2. Order requirements.
a. Minimum order requirements. Enrolled Affiliate's Enterprise must have a minimum of 250
Qualified Users or Qualified Devices. The initial order must include at least 250 Licenses for
Enterprise Products or Enterprise Online Services.
(i) Enterprise commitment. Enrolled Affiliate must order enough Licenses to cover all
Qualified Users or Qualified Devices, depending on the License Type, with one or more
Enterprise Products or a mix of Enterprise Products and the corresponding Enterprise
Online Services (as long as all Qualified Devices not covered by a License are only used
by users covered with a user License).
(ii) Enterprise Online Services only. If no Enterprise Product is ordered, then Enrolled
Affiliate need only maintain at least 250 Subscription Licenses for Enterprise Online
Services.
b. Additional Products. Upon satisfying the minimum order requirements above, Enrolled
Affiliate may order Additional Products.
c. Use Rights for Enterprise Products. For Enterprise Products, if a new Product version has
more restrictive use rights than the version that is current at the start of the applicable initial or
renewal term of the Enrollment, those more restrictive use rights will not apply to Enrolled
Affiliate's use of that Product during that term.
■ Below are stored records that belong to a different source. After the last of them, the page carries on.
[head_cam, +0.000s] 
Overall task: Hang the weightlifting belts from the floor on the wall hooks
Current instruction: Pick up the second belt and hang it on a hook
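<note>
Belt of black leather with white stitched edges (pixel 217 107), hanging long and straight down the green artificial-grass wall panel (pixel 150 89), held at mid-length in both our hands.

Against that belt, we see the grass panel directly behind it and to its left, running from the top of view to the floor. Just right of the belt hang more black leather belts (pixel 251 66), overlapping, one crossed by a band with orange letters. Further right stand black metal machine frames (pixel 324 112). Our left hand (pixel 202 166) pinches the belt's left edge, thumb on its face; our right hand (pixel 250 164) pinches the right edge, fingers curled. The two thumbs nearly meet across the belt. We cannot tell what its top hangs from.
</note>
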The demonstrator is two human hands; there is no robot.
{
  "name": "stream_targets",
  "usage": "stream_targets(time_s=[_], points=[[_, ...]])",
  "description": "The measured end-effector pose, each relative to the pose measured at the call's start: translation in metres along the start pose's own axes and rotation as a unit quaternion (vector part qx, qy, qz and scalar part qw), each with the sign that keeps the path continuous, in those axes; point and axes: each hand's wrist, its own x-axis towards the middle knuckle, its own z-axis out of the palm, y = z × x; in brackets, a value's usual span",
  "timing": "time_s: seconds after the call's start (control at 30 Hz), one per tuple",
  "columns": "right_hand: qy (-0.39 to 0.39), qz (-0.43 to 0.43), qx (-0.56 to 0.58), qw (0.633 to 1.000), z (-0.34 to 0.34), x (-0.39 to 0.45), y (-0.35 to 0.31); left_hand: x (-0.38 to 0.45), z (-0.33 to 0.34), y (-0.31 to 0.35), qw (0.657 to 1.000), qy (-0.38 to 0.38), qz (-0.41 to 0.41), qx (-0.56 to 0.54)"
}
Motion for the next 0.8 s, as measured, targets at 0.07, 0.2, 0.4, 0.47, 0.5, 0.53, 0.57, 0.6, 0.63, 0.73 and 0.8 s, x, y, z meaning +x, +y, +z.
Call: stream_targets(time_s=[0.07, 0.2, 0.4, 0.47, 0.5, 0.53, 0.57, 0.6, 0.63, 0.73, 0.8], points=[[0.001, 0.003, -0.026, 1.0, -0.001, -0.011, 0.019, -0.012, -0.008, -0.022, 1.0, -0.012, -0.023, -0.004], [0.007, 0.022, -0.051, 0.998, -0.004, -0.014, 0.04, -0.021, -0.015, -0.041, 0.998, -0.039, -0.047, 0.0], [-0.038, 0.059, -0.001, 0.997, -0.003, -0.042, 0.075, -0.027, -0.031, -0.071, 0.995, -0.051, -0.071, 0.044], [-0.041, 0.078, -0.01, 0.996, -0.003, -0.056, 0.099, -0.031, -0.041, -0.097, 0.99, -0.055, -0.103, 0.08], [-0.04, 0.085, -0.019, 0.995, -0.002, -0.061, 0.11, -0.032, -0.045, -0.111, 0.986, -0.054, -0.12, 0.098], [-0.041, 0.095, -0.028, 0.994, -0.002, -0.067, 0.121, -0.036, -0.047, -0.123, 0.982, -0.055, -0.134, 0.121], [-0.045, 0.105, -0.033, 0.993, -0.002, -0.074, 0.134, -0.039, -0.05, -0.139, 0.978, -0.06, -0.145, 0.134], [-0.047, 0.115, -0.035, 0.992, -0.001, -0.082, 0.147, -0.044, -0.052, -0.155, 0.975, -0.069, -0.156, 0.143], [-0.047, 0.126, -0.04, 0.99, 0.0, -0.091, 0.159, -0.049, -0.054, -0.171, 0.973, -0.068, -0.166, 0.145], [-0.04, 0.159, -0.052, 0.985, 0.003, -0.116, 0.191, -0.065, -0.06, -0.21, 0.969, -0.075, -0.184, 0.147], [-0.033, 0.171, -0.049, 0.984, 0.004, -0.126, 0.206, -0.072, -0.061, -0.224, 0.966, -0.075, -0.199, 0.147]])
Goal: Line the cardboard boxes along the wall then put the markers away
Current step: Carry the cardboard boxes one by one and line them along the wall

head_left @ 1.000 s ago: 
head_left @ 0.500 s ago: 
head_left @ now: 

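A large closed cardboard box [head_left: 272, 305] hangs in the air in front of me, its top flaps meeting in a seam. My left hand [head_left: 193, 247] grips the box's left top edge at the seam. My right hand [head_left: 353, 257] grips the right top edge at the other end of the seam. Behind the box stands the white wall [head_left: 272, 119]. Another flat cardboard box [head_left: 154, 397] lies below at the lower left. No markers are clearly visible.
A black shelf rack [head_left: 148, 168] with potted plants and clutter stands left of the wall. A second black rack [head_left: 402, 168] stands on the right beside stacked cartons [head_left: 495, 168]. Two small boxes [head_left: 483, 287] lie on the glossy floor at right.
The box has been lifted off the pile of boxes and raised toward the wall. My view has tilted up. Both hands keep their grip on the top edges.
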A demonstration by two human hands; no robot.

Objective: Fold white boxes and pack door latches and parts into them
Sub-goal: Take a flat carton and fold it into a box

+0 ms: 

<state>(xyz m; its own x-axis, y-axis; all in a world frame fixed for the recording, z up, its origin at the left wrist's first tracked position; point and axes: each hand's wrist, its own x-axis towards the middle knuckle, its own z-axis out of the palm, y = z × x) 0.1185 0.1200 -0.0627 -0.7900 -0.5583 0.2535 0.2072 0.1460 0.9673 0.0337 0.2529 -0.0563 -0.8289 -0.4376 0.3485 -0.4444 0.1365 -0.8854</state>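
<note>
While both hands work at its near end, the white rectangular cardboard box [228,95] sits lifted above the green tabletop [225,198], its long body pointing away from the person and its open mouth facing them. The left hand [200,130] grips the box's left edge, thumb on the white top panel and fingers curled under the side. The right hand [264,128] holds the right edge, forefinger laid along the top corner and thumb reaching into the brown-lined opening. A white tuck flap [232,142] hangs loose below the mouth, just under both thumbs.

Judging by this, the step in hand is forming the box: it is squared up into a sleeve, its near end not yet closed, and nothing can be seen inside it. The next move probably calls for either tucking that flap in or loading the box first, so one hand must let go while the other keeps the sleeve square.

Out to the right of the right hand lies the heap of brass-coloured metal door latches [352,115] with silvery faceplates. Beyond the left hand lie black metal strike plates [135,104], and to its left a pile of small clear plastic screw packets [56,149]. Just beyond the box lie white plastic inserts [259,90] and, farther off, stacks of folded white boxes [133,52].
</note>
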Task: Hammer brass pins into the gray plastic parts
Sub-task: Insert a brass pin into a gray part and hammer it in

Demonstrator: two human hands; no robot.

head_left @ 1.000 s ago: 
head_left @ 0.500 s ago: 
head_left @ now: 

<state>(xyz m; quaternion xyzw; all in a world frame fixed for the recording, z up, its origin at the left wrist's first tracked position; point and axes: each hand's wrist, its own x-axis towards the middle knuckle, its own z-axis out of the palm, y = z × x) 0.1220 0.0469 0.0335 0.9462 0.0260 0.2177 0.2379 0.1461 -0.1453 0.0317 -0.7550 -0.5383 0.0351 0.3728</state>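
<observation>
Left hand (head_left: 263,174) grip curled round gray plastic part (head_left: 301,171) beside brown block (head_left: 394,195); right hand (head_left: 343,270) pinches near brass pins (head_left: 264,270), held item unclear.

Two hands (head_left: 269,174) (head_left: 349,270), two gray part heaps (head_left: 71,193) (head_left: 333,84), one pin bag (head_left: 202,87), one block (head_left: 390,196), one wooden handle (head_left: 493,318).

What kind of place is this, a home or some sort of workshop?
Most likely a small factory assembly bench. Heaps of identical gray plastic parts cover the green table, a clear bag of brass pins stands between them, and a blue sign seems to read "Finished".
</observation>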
rl. Country of usage. Enrolled Affiliate must specify the countries where Licenses will be used
on its initial order and on any additional orders.
e_ Resellers. Enrolled Affiliate must choose and maintain a Reseller authorized in the United
States. Enrolled Affiliate will acquire its Licenses through its chosen Reseller. Orders must be
submitted to the Reseller who will transmit the order to Microsoft. The Reseller and Enrolled
Affiliate determine pricing and payment terms as between them, and Microsoft will invoice the
Reseller based on those terms. Throughout this Agreement the term "price" refers to reference
price. Resellers and other third parties do not have authority to bind or impose any obligation
or liability on Microsoft.
f. Adding Products.
(i) Adding new Products not previously ordered. New Enterprise Products or Enterprise
Online Services may be added at any time by contacting a Microsoft Account Manager or
Reseller. New Additional Products, other than Online Services, may be used if an order is
placed in the month the Product is first used. For Additional Products that are Online
Services, an initial order for the Online Service is required prior to use.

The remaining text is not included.